- Brief -
Provide again, from the entries below, every line from the one containing "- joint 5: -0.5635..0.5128" through the one containing "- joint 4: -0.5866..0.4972", exactly as written, and no other line.

(Records from a collection)
*** Block opens ***

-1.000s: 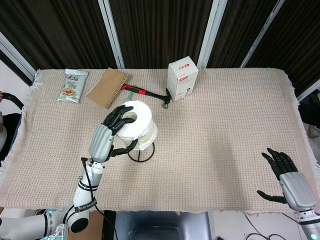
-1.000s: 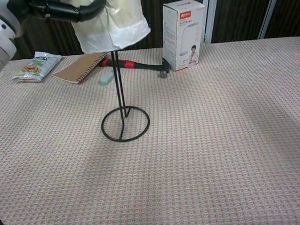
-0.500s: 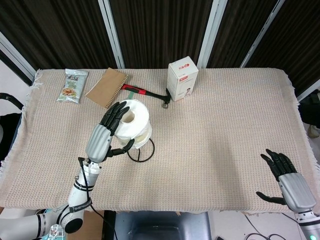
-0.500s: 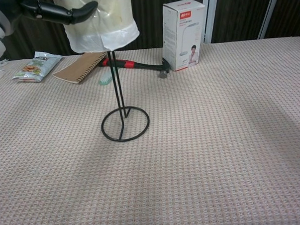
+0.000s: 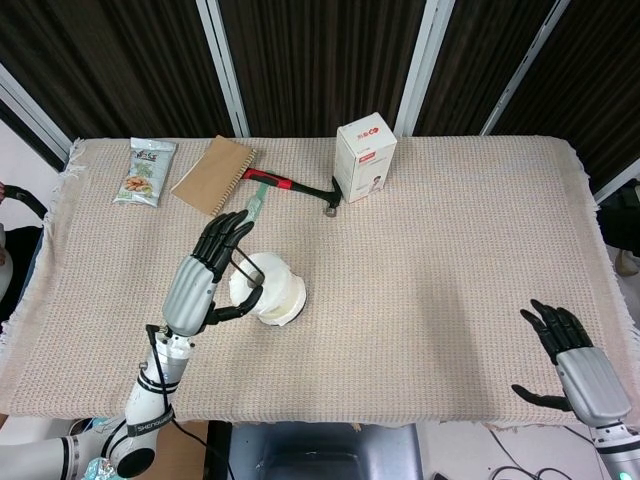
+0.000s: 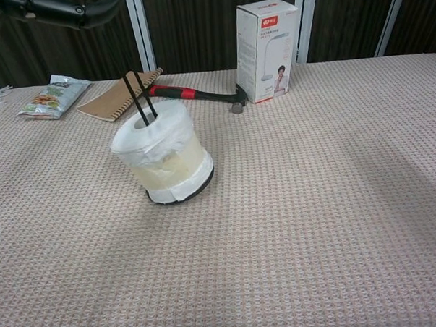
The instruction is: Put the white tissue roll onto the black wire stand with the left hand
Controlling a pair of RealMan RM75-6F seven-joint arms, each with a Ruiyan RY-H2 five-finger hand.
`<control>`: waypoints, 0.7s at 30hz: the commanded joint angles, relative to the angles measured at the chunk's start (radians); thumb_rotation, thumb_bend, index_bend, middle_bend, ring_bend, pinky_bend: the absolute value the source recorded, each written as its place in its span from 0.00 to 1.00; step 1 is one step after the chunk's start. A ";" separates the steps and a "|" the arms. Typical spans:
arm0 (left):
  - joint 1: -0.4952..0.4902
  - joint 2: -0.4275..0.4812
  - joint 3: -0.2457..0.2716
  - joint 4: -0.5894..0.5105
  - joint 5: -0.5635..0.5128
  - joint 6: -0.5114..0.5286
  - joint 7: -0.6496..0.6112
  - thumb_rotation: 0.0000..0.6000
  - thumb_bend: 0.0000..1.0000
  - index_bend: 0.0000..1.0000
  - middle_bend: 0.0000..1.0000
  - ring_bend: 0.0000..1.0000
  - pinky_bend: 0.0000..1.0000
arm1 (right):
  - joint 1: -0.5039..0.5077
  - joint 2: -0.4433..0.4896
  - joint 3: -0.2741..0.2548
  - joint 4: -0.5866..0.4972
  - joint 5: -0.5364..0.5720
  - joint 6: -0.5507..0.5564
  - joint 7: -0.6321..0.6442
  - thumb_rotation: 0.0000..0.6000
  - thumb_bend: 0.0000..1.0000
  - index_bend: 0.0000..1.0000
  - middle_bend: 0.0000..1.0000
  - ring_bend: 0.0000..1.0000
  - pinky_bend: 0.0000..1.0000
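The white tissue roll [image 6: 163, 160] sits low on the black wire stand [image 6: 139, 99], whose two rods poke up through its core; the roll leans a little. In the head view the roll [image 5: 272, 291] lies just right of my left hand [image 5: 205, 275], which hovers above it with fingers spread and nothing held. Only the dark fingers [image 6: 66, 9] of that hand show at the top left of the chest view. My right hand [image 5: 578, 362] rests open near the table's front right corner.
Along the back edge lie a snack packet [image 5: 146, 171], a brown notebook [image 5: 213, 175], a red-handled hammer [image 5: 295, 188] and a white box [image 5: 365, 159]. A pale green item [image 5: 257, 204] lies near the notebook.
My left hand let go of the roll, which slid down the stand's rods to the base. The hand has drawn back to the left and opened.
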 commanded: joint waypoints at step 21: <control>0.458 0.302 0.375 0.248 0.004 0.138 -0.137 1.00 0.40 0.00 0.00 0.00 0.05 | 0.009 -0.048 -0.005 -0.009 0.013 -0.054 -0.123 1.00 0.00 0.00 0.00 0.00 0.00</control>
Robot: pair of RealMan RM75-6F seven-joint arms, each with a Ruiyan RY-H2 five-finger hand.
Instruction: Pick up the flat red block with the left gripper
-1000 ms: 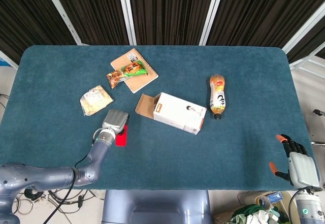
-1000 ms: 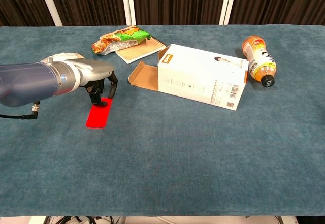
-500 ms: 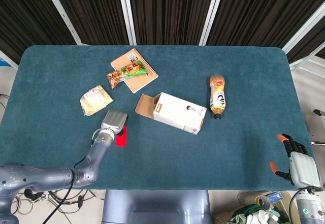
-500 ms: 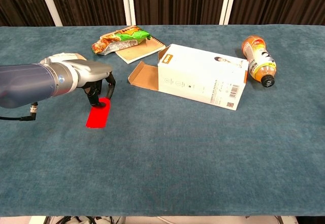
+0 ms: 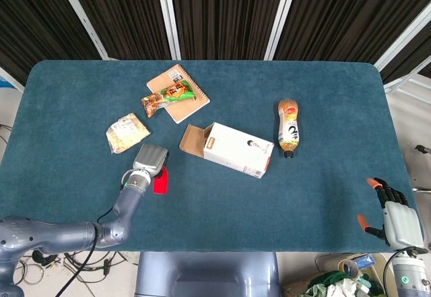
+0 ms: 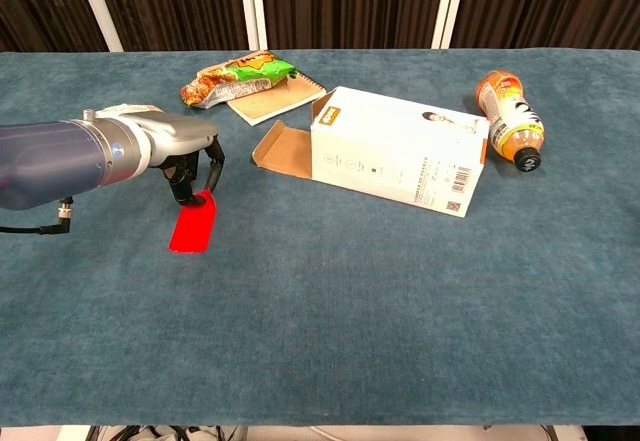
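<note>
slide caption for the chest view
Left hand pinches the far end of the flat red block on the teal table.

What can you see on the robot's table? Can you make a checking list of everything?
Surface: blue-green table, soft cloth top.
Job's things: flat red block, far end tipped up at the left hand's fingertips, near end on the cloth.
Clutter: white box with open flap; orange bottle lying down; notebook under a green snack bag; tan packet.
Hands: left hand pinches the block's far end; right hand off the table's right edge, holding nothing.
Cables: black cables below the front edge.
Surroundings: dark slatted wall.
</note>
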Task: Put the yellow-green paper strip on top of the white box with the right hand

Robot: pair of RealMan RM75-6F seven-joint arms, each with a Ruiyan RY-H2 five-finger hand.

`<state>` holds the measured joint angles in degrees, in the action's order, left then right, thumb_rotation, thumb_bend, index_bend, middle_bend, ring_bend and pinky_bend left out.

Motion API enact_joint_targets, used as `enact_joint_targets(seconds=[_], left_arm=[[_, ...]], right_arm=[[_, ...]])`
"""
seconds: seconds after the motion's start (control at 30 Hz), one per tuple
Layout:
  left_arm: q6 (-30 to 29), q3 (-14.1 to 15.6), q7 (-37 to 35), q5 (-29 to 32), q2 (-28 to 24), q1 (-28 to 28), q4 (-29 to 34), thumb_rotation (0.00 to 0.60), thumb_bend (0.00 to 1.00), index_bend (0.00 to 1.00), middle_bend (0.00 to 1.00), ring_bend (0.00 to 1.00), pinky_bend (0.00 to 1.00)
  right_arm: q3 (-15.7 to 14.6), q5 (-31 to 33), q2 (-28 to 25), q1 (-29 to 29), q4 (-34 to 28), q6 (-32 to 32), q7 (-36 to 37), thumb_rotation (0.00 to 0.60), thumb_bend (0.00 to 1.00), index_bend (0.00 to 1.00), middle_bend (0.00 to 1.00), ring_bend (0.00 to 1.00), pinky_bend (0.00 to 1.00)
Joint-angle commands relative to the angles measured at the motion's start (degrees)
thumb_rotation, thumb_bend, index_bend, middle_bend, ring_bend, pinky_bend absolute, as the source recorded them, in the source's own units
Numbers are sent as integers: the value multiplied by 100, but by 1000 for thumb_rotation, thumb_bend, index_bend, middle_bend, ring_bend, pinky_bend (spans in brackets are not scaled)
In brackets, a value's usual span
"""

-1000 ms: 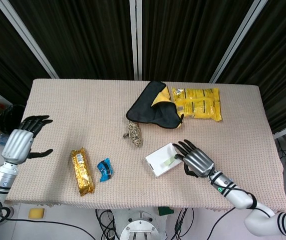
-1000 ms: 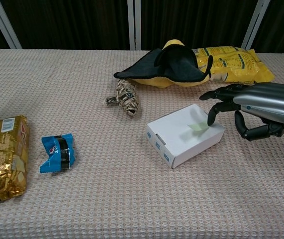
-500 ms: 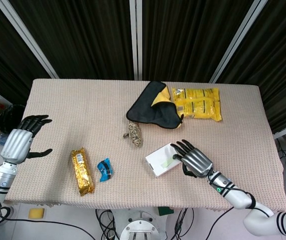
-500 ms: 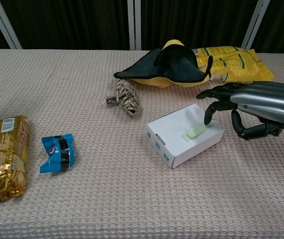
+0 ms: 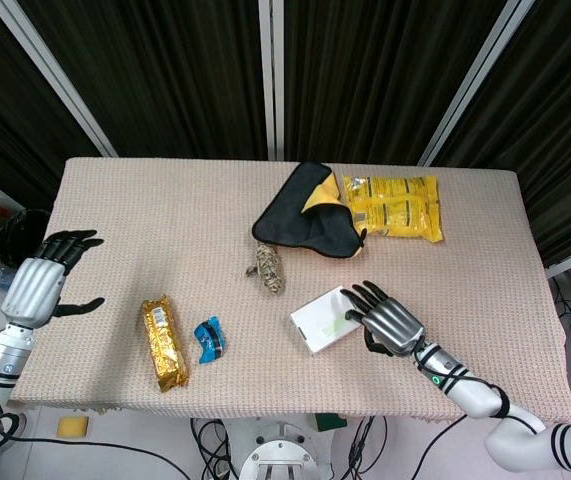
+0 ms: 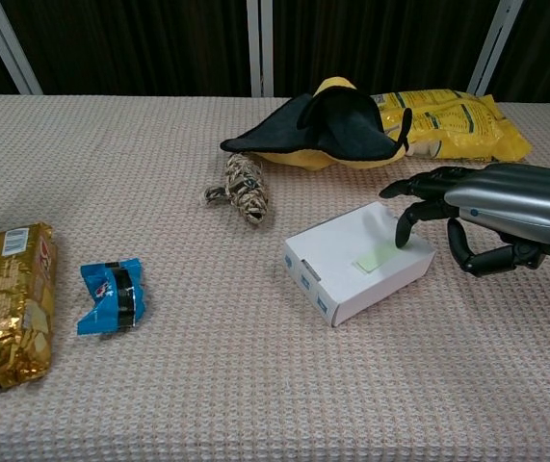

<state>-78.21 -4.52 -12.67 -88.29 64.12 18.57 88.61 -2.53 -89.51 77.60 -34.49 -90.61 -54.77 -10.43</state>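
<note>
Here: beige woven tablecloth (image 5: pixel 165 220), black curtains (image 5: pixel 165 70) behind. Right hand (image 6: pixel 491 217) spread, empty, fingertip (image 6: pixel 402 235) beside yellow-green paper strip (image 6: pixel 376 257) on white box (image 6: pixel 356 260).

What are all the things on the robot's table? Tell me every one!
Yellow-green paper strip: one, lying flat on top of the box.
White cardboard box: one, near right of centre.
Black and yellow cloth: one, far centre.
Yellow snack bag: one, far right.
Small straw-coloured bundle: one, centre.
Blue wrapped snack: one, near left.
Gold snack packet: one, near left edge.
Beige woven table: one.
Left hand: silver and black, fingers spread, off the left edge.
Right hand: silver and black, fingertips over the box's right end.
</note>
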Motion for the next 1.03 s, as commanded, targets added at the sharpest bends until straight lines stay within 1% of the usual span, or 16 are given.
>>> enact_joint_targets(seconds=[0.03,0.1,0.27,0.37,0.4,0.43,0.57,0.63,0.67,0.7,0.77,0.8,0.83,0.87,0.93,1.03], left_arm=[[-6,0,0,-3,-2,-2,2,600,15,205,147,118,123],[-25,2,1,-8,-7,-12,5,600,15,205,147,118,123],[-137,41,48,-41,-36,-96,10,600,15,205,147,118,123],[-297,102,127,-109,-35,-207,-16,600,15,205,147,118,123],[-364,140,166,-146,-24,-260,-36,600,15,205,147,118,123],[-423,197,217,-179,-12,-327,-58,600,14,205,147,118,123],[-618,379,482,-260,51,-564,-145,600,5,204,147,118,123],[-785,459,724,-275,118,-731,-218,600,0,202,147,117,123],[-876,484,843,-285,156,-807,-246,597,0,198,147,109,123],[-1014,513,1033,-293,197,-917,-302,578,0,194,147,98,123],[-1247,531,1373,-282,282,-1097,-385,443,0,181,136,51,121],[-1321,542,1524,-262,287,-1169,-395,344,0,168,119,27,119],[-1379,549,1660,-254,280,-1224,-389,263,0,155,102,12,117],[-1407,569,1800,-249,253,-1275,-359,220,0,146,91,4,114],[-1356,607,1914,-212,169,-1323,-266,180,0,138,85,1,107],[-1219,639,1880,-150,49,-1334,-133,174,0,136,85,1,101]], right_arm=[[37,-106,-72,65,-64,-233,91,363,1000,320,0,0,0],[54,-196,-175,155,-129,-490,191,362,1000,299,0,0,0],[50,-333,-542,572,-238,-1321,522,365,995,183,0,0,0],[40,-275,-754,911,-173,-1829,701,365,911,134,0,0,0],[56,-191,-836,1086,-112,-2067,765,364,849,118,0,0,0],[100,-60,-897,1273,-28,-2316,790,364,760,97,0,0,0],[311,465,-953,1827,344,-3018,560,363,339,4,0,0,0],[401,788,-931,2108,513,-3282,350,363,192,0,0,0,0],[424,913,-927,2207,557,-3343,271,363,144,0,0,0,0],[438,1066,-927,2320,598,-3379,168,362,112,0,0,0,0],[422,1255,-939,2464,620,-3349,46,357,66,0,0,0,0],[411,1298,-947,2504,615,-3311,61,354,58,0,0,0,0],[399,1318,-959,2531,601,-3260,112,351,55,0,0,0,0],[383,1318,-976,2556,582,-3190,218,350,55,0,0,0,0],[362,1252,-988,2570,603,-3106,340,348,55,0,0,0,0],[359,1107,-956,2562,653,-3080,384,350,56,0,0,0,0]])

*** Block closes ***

- Response to the exercise -
  - joint 5: -0.5635..0.5128
  - joint 6: -0.5114..0.5286
  - joint 7: -0.6496..0.6112
  - thumb_rotation: 0.0000..0.6000
  - thumb_bend: 0.0000..1.0000
  - index_bend: 0.0000..1.0000
  - middle_bend: 0.0000..1.0000
  - ring_bend: 0.0000..1.0000
  - pinky_bend: 0.0000..1.0000
arm1 (right):
  - joint 1: -0.5039..0.5077
  - joint 2: -0.4433..0.4896
  - joint 3: -0.2741..0.2548
  - joint 4: -0.5866..0.4972

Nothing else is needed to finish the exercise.